* What is being asked *
Restate the whole of the data below word for word, skipping the images.

* Given material *
=== Section Start ===

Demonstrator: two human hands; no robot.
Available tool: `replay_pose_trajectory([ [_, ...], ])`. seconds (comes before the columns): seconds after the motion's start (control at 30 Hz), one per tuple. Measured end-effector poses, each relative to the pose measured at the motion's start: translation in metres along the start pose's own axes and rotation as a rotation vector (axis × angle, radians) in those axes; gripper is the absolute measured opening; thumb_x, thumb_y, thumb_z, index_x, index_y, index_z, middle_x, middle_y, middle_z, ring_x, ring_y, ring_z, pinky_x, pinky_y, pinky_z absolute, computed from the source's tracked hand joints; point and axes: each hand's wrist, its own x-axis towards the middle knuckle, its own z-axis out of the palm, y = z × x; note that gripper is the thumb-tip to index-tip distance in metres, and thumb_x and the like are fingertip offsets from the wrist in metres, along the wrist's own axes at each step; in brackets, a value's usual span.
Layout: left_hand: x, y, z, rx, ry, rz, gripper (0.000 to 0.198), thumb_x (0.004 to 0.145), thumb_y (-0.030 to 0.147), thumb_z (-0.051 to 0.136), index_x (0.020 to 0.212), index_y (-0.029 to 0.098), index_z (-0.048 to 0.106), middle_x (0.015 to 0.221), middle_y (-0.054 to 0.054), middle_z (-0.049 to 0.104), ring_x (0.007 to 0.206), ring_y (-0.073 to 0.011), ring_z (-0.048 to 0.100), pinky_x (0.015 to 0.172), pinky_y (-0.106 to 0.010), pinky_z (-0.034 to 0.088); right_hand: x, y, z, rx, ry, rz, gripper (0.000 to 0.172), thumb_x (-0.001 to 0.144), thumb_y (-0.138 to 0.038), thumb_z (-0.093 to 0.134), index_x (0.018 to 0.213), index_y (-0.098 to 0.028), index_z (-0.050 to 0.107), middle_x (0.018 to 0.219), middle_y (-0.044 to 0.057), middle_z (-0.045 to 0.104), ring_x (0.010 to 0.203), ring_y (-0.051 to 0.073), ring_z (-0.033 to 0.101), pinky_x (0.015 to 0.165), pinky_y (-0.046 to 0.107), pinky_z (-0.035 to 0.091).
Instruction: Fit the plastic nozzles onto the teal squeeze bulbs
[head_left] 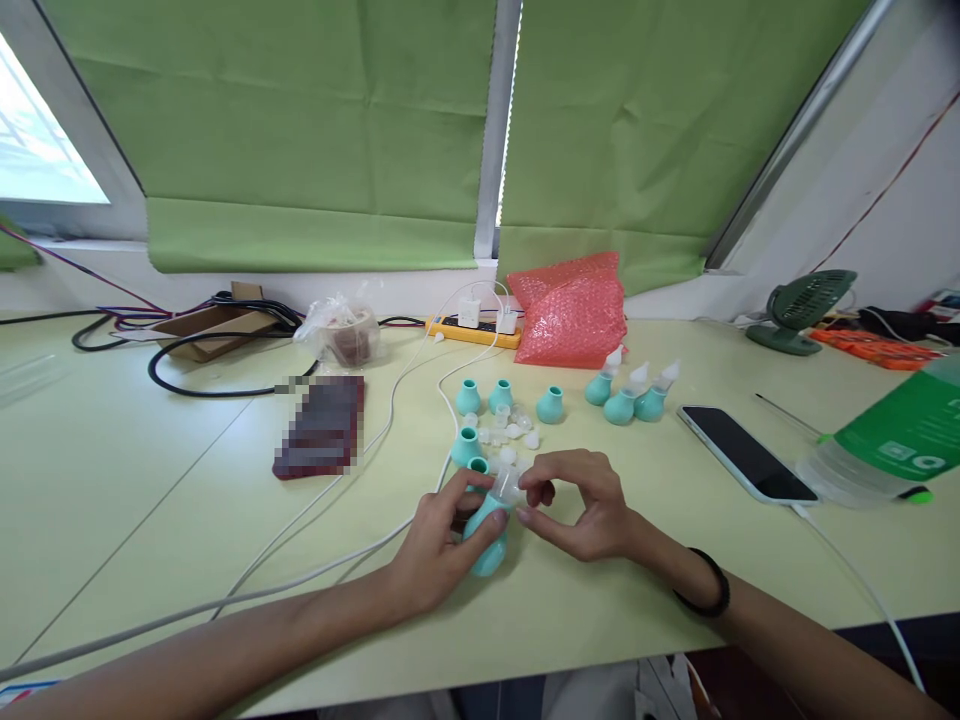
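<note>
Both of my hands meet on one teal bulb (489,545) near the front edge of the table (112,470), about midway along it. My left hand (439,545) is closed around the bulb's round body, thumb across its front. My right hand (581,505) pinches the clear tip (504,488) at the bulb's neck between thumb and fingertips. The bulb's long axis tilts up and slightly to my right, neck toward the right hand, so that hand is the nearer one to the tip.

Just beyond my fingers lie loose clear caps (514,435) among four open bulbs (487,400). Farther right stand three finished bulbs (630,395) with white tips. A phone (746,455) lies toward the right edge, beside a green-labelled bottle (892,440). A pink bubble-wrap bag (574,305) and a yellow power strip (472,330) sit at the back edge.
</note>
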Motion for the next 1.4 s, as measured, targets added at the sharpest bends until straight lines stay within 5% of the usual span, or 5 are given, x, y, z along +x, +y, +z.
replay_pose_trajectory([
  [0.4,0.0,0.0,-0.001,-0.173,0.06,-0.018,0.026,0.077,0.04,0.046,0.085,0.016,0.044,0.048,0.006,0.043,0.044,-0.007,0.037,0.042,-0.017,0.03,0.007,0.004,0.002,0.257,-0.005,0.027,0.016,0.066,-0.012,0.062,0.08,-0.02,0.065,0.067,0.003,0.065,0.059,0.014,0.058,0.055,0.027,0.048],
  [0.7,0.001,-0.004,0.0,-0.212,0.034,-0.034,0.024,0.075,0.037,0.047,0.081,0.014,0.043,0.046,0.009,0.029,0.042,-0.0055,0.025,0.041,-0.017,0.022,0.006,0.006,0.003,0.108,0.089,-0.179,0.017,0.06,-0.009,0.067,0.076,-0.016,0.066,0.064,0.006,0.065,0.058,0.014,0.058,0.055,0.027,0.049],
  [1.1,0.0,0.001,-0.002,-0.083,0.104,0.017,0.022,0.07,0.029,0.051,0.082,0.011,0.049,0.05,0.005,0.041,0.047,-0.0076,0.036,0.046,-0.019,0.029,0.007,0.009,0.0,0.358,-0.068,0.114,0.007,0.062,-0.013,0.066,0.068,-0.016,0.064,0.061,0.003,0.063,0.055,0.013,0.056,0.054,0.025,0.046],
  [1.23,-0.001,0.001,-0.001,0.044,0.115,0.104,0.021,0.066,0.025,0.054,0.082,0.012,0.054,0.054,0.003,0.047,0.049,-0.0086,0.041,0.047,-0.02,0.033,0.006,0.004,-0.001,0.356,-0.074,0.297,0.02,0.062,-0.023,0.066,0.076,-0.016,0.053,0.062,0.001,0.057,0.053,0.01,0.052,0.05,0.022,0.043],
  [1.4,-0.002,-0.001,0.003,0.29,0.051,0.238,0.016,0.064,0.027,0.057,0.069,0.012,0.059,0.061,-0.002,0.055,0.055,-0.0121,0.049,0.051,-0.022,0.038,0.002,-0.008,0.0,0.044,-0.353,0.164,0.022,0.07,-0.037,0.055,0.066,-0.016,0.048,0.054,-0.003,0.044,0.048,0.006,0.038,0.048,0.018,0.035],
])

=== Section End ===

* Written answer *
Demonstrator: two human hands; no robot.
Available tool: `replay_pose_trajectory([ [_, ...], ])`. seconds (comes before the columns): seconds after the motion's start (control at 30 Hz), one per tuple. Measured end-effector poses, each relative to the pose measured at the motion's start: translation in metres along the start pose's own axes and rotation as a rotation vector (axis × angle, radians) in those axes; gripper is the absolute measured opening; thumb_x, thumb_y, thumb_z, index_x, index_y, index_z, middle_x, middle_y, middle_z, ring_x, ring_y, ring_z, pinky_x, pinky_y, pinky_z absolute, computed from the source's tracked hand joints; point and axes: each hand's wrist, its own x-axis towards the middle knuckle, its own z-axis out of the palm, y = z × x; note that gripper is the thumb-tip to index-tip distance in metres, and thumb_x and the like are fingertip offsets from the wrist in metres, along the wrist's own axes at each step; in brackets, a value's usual span.
Layout: left_hand: x, y, z, rx, ry, rz, gripper (0.000 to 0.198), thumb_x (0.004 to 0.145), thumb_y (-0.030 to 0.147), thumb_z (-0.051 to 0.136), index_x (0.020 to 0.212), index_y (-0.029 to 0.098), index_z (-0.048 to 0.106), middle_x (0.015 to 0.221), middle_y (-0.054 to 0.054), middle_z (-0.049 to 0.104), ring_x (0.007 to 0.206), ring_y (-0.073 to 0.011), ring_z (-0.048 to 0.100), pinky_x (0.015 to 0.172), pinky_y (-0.106 to 0.010), pinky_z (-0.034 to 0.088); right_hand: x, y, z, rx, ry, rz, gripper (0.000 to 0.172), thumb_x (-0.001 to 0.144), thumb_y (-0.138 to 0.038), thumb_z (-0.093 to 0.134), index_x (0.018 to 0.213), index_y (-0.098 to 0.028), index_z (-0.050 to 0.107), middle_x (0.018 to 0.219), middle_y (-0.044 to 0.057), middle_z (-0.045 to 0.104), ring_x (0.010 to 0.203), ring_y (-0.051 to 0.073), ring_z (-0.033 to 0.101), pinky_x (0.015 to 0.165), pinky_y (-0.046 to 0.107), pinky_z (-0.035 to 0.091).
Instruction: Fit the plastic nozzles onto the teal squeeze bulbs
[head_left] 
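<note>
Both of my hands meet on one teal bulb (489,545) near the front edge of the table (112,470), about midway along it. My left hand (439,545) is closed around the bulb's round body, thumb across its front. My right hand (581,505) pinches the clear tip (504,488) at the bulb's neck between thumb and fingertips. The bulb's long axis tilts up and slightly to my right, neck toward the right hand, so that hand is the nearer one to the tip.

Just beyond my fingers lie loose clear caps (514,435) among four open bulbs (487,400). Farther right stand three finished bulbs (630,395) with white tips. A phone (746,455) lies toward the right edge, beside a green-labelled bottle (892,440). A pink bubble-wrap bag (574,305) and a yellow power strip (472,330) sit at the back edge.
</note>
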Motion for the next 1.4 s, as measured, targets added at the sharpest bends until straight lines stay within 5% of the usual span, or 5 are given, x, y, z along +x, +y, +z.
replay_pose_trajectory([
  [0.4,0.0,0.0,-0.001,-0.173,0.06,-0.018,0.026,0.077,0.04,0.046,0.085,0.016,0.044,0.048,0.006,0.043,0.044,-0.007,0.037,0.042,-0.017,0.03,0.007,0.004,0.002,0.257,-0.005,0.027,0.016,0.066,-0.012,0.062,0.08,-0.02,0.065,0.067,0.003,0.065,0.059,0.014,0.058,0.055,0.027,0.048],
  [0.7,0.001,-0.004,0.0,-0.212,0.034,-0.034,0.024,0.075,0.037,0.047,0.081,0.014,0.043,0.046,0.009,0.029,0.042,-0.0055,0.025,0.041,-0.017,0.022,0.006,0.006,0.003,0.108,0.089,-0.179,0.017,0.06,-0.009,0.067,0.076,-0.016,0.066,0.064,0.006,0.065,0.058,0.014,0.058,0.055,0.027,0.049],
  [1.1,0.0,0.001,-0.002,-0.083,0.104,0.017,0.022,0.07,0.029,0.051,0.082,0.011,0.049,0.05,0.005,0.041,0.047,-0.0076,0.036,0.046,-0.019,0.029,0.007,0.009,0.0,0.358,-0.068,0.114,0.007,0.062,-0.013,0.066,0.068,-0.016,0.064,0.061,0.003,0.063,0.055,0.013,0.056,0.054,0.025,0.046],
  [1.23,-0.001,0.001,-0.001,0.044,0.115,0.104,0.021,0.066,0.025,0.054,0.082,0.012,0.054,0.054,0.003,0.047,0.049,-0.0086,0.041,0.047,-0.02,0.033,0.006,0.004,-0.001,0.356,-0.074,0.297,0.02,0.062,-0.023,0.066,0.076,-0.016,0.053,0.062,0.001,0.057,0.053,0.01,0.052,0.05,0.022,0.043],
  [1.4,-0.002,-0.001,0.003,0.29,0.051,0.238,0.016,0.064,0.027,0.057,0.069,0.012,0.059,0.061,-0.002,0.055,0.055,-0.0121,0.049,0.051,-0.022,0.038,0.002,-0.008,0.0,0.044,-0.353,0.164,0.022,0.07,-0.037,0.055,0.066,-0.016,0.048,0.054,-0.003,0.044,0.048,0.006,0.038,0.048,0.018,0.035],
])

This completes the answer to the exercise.